# "Spring Type" leadscrew covers



## jtrout13 (Aug 26, 2012)

I want to fit a pair of these 'spring type' leadscrew covers to my mini lathe, but I can't figure out how they're made, or where I could purchase them.







Or alternatively, the ideal solution seems if I could find something similar to dryer venting hose, which was a small diameter ~1"OD, I'd use that to cover the leadscrew.
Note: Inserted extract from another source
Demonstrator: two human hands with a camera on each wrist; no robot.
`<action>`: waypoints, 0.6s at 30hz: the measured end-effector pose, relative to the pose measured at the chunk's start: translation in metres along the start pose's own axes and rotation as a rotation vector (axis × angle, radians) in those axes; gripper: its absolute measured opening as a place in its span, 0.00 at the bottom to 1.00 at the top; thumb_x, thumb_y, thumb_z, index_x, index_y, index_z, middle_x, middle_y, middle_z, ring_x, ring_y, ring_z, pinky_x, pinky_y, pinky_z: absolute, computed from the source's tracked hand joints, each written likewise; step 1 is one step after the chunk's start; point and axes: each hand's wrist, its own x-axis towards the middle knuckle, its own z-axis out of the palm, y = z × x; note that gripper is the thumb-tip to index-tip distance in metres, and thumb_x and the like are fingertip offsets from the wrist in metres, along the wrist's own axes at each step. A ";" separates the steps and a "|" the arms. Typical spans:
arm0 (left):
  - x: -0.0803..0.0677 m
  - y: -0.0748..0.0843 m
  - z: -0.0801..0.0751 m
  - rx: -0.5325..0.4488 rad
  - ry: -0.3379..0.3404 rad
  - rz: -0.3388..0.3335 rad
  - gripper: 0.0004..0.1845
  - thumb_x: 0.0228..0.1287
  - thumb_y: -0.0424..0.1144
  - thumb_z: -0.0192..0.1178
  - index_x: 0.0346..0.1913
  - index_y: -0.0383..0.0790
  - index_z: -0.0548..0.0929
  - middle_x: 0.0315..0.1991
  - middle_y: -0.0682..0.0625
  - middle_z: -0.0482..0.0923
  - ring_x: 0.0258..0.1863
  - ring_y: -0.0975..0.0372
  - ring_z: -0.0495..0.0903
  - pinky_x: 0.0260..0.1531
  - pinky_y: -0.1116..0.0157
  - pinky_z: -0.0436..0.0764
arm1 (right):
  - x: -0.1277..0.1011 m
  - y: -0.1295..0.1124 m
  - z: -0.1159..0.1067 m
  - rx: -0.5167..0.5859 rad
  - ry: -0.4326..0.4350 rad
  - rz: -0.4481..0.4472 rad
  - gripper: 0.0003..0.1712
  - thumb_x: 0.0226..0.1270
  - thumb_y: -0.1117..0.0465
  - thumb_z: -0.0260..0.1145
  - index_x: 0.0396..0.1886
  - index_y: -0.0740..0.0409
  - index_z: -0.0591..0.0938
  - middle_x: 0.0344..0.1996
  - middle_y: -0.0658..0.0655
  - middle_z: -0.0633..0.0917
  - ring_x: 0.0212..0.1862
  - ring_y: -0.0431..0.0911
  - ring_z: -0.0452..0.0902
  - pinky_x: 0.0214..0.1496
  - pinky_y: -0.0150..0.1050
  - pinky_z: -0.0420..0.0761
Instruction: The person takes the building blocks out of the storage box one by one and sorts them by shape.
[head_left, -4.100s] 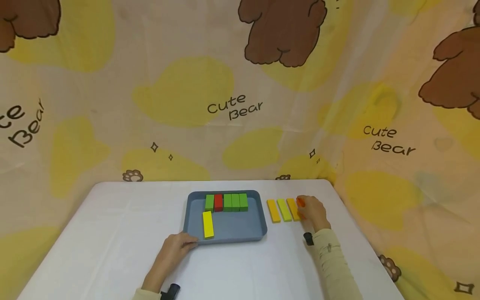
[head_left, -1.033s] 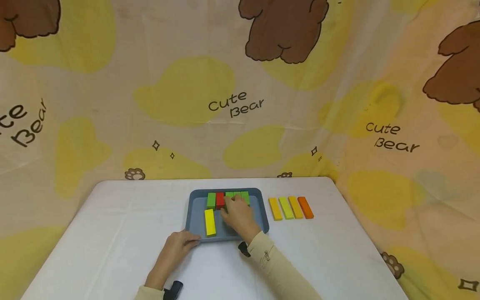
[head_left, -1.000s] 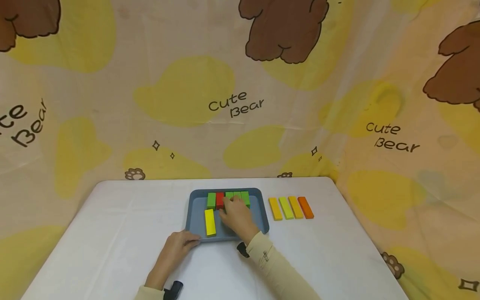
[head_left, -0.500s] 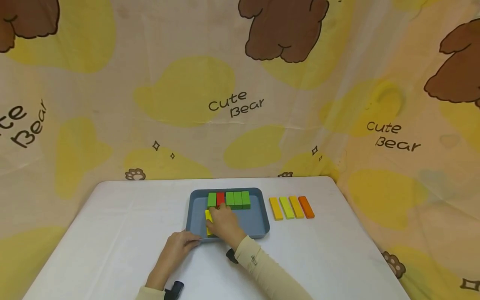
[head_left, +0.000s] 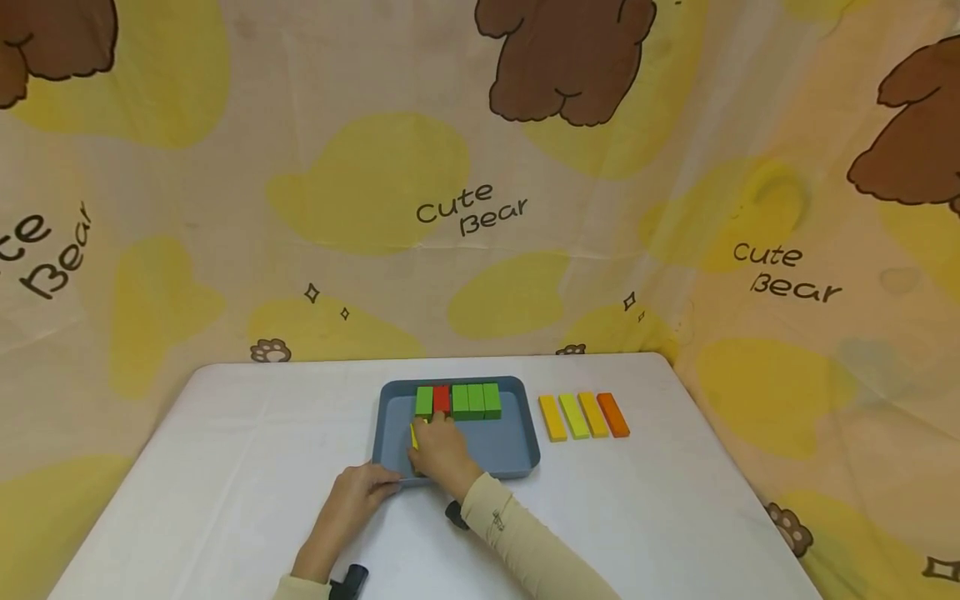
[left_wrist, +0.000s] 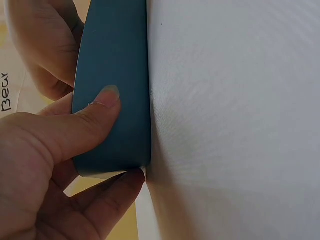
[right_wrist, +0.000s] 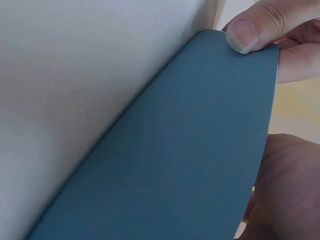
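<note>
A blue tray (head_left: 517, 433) lies mid-table. Along its far wall stand a green block (head_left: 423, 402), a red block (head_left: 441, 399) and three more green blocks (head_left: 476, 401). My right hand (head_left: 433, 440) lies over the yellow block (head_left: 413, 434) in the tray's near left part, fingers curled round it; only a sliver of yellow shows. My left hand (head_left: 388, 482) pinches the tray's near left corner. In the left wrist view its thumb (left_wrist: 97, 112) presses the tray's outer wall (left_wrist: 115, 55), with fingers under the corner. The right wrist view shows that wall (right_wrist: 190, 150) close up.
Right of the tray, four flat bars lie side by side on the white table: amber (head_left: 552, 418), yellow-green (head_left: 574, 416), amber (head_left: 596, 414) and orange (head_left: 613, 414). A bear-print cloth hangs behind and to the right. The table's right edge is near the bars.
My right hand left the orange bar beside the other bars, crossed to the tray's block row, then drew back left onto the yellow block. The left hand has stayed on the tray corner.
</note>
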 end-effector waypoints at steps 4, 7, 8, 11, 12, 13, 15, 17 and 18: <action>0.000 -0.001 -0.001 -0.002 0.004 0.003 0.06 0.53 0.34 0.71 0.35 0.44 0.91 0.35 0.49 0.89 0.38 0.55 0.88 0.40 0.56 0.87 | 0.001 0.000 0.001 -0.013 0.013 -0.022 0.18 0.58 0.57 0.71 0.48 0.56 0.83 0.38 0.63 0.83 0.35 0.50 0.79 0.23 0.40 0.82; 0.000 -0.001 0.000 -0.006 0.008 0.007 0.06 0.53 0.34 0.70 0.35 0.44 0.91 0.35 0.49 0.89 0.39 0.55 0.88 0.41 0.56 0.87 | 0.002 0.000 0.002 -0.029 0.025 -0.046 0.15 0.57 0.58 0.72 0.44 0.55 0.83 0.35 0.61 0.82 0.34 0.50 0.80 0.23 0.40 0.81; 0.000 -0.001 0.000 -0.007 0.008 0.007 0.06 0.53 0.34 0.71 0.35 0.44 0.91 0.35 0.49 0.89 0.39 0.55 0.88 0.41 0.56 0.87 | 0.002 0.001 0.003 -0.036 0.028 -0.056 0.14 0.56 0.58 0.73 0.42 0.55 0.83 0.34 0.61 0.82 0.34 0.50 0.80 0.22 0.40 0.81; 0.001 -0.002 0.001 -0.011 0.008 0.005 0.06 0.53 0.34 0.71 0.35 0.44 0.91 0.35 0.49 0.89 0.39 0.55 0.88 0.41 0.56 0.87 | 0.002 0.001 0.004 -0.063 0.040 -0.082 0.11 0.56 0.58 0.73 0.38 0.55 0.83 0.31 0.59 0.82 0.32 0.49 0.80 0.21 0.39 0.79; 0.001 -0.002 0.001 -0.012 0.007 0.002 0.06 0.53 0.34 0.71 0.35 0.44 0.91 0.35 0.50 0.89 0.38 0.56 0.88 0.41 0.57 0.87 | 0.002 0.001 0.004 -0.070 0.045 -0.088 0.11 0.55 0.58 0.73 0.36 0.54 0.82 0.31 0.59 0.82 0.32 0.49 0.80 0.21 0.38 0.79; 0.001 -0.002 0.001 -0.013 0.007 0.003 0.06 0.53 0.34 0.71 0.35 0.44 0.91 0.34 0.50 0.89 0.38 0.56 0.88 0.41 0.57 0.87 | 0.001 0.001 0.004 -0.073 0.046 -0.091 0.11 0.55 0.58 0.74 0.36 0.54 0.82 0.30 0.59 0.82 0.31 0.49 0.80 0.20 0.38 0.79; 0.001 -0.002 0.001 -0.013 0.008 0.003 0.06 0.53 0.34 0.71 0.34 0.45 0.91 0.34 0.50 0.89 0.38 0.56 0.88 0.40 0.57 0.87 | 0.001 0.001 0.004 -0.073 0.048 -0.093 0.11 0.55 0.58 0.74 0.36 0.54 0.82 0.30 0.59 0.82 0.31 0.49 0.80 0.20 0.38 0.80; 0.001 -0.002 0.001 -0.013 0.006 0.005 0.06 0.53 0.34 0.71 0.34 0.45 0.91 0.34 0.50 0.89 0.38 0.56 0.88 0.40 0.57 0.87 | 0.001 0.000 0.004 -0.073 0.046 -0.092 0.12 0.55 0.57 0.74 0.36 0.55 0.83 0.31 0.59 0.82 0.32 0.49 0.80 0.20 0.39 0.81; 0.001 -0.002 0.001 -0.014 0.005 0.005 0.06 0.53 0.34 0.71 0.34 0.45 0.91 0.34 0.50 0.89 0.38 0.56 0.88 0.39 0.57 0.87 | 0.001 0.000 0.004 -0.073 0.043 -0.091 0.12 0.55 0.57 0.75 0.37 0.55 0.83 0.32 0.60 0.82 0.32 0.50 0.80 0.21 0.40 0.81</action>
Any ideas as to how this is made?  My lathe thanks you in advance!


----------



## Sshire (Aug 26, 2012)

They are made by Spiroflex
Www.spiroflex.com

http://www.spiroflex.com/pdfs/Ld_scr_grds_A_B_eng.pdf


----------



## Tin Falcon (Aug 26, 2012)

http://www.spiroflex.com/pdfs/Ld_scr_grds_A_B_eng.pdf
Tin


----------



## Jasonb (Aug 26, 2012)

Just watch out that they don't restrict the amount of movement of the carrage which they do on a lot of lathes that have them fitted to pass health and safety rules before they can be sold.

J


----------



## Sshire (Aug 26, 2012)

From reading the PDF, when you request a quote, the ask for ID, movement length, etc. this leads me to believe that if one of the stock sizes won't fit, they'll make one that will. I'm going to send specs for my lathe. I'm curious what these cost.


----------



## Sshire (Aug 26, 2012)

If anyone in the UK lives near here...

Kern-Liebers Ltd.
Spiroflex Division
Unit 7 Lusher Way
Corringham Road Industrial Estate
Gainsborough 
DN21 1QB
United Kingdom


----------



## ninefinger (Aug 26, 2012)

McMaster-Carr has them too - called telescoping metal covers (saw them a couple of days ago in my search for metal way cover ideas for my mil...)
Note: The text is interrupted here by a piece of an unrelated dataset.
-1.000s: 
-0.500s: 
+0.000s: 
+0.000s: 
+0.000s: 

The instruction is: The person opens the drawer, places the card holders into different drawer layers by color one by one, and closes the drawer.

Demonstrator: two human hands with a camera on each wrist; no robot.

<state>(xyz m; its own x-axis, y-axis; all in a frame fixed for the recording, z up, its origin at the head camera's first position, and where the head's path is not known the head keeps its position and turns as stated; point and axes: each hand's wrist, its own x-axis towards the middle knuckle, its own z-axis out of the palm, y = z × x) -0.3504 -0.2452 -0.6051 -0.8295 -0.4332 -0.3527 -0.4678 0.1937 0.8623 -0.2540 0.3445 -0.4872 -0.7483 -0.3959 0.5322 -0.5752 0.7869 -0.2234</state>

The travel is proportional to the diameter of the cover (and so is the price..)

http://www.mcmaster.com/#telescoping-covers/=j0rm81

Mike


----------



## jtrout13 (Aug 26, 2012)

Thanks a lot Mike.  I see some 'bellows' type covers at McMaster that will work better than the spiral type.  I just didn't know the proper terminology to search for!


----------



## Hopefuldave (Aug 26, 2012)

They (the spiral type) are one of those "safety features" that make the machine harder to use / less useful... allow for losing around 2" at each end of the carriage travel unless there's 2" spare each end for them to telescope into! So far, I've never caught anything in either a leadscrew or the (more dangerous) keyway in a feed shaft, but I don't wear loose clothing at the lathe!
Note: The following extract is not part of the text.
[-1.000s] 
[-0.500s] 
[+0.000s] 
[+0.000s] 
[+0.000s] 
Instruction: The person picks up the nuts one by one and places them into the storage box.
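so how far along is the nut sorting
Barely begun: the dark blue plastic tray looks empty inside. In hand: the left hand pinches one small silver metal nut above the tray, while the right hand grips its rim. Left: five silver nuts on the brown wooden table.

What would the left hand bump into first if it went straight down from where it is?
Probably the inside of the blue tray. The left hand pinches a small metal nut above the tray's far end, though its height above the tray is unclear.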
If the idea is more about keeping swarf our of the leadscrew and apron, a short guard on the leading edge of the carriage to deflect it will do as good a job as the spiral covers?

Dave H. (the other one)


----------



## jtrout13 (Aug 26, 2012)

I cut a lot of brass and bronze on my lathe with carbide (higher speed) tooling, leads to a good bit of powder flying around.  I'd prefer to just cover the whole leadscrew.  Besides, I have this obsession about making my machine have all the features of a big industrial machine 

I don't ever use the whole bed length so 2" at that end is okay to lose, and also I don't ever get closer than 2" to the headstock due to the chuck thickness, so it shouldn't impair my use of the lathe at all.


----------



## Nitrous (Feb 6, 2015)

jtrout13 said:


> I cut a lot of brass and bronze on my lathe with carbide (higher speed) tooling, leads to a good bit of powder flying around.  I'd prefer to just cover the whole leadscrew.  Besides, I have this obsession about making my machine have all the features of a big industrial machine
> 
> I don't ever use the whole bed length so 2" at that end is okay to lose, and also I don't ever get closer than 2" to the headstock due to the chuck thickness, so it shouldn't impair my use of the lathe at all.



I wonder if the corrugated plastic that's used in wiring looms might do the job?


http://www.cableorganizer.com/wire-loom/colored.html

Nitrous


----------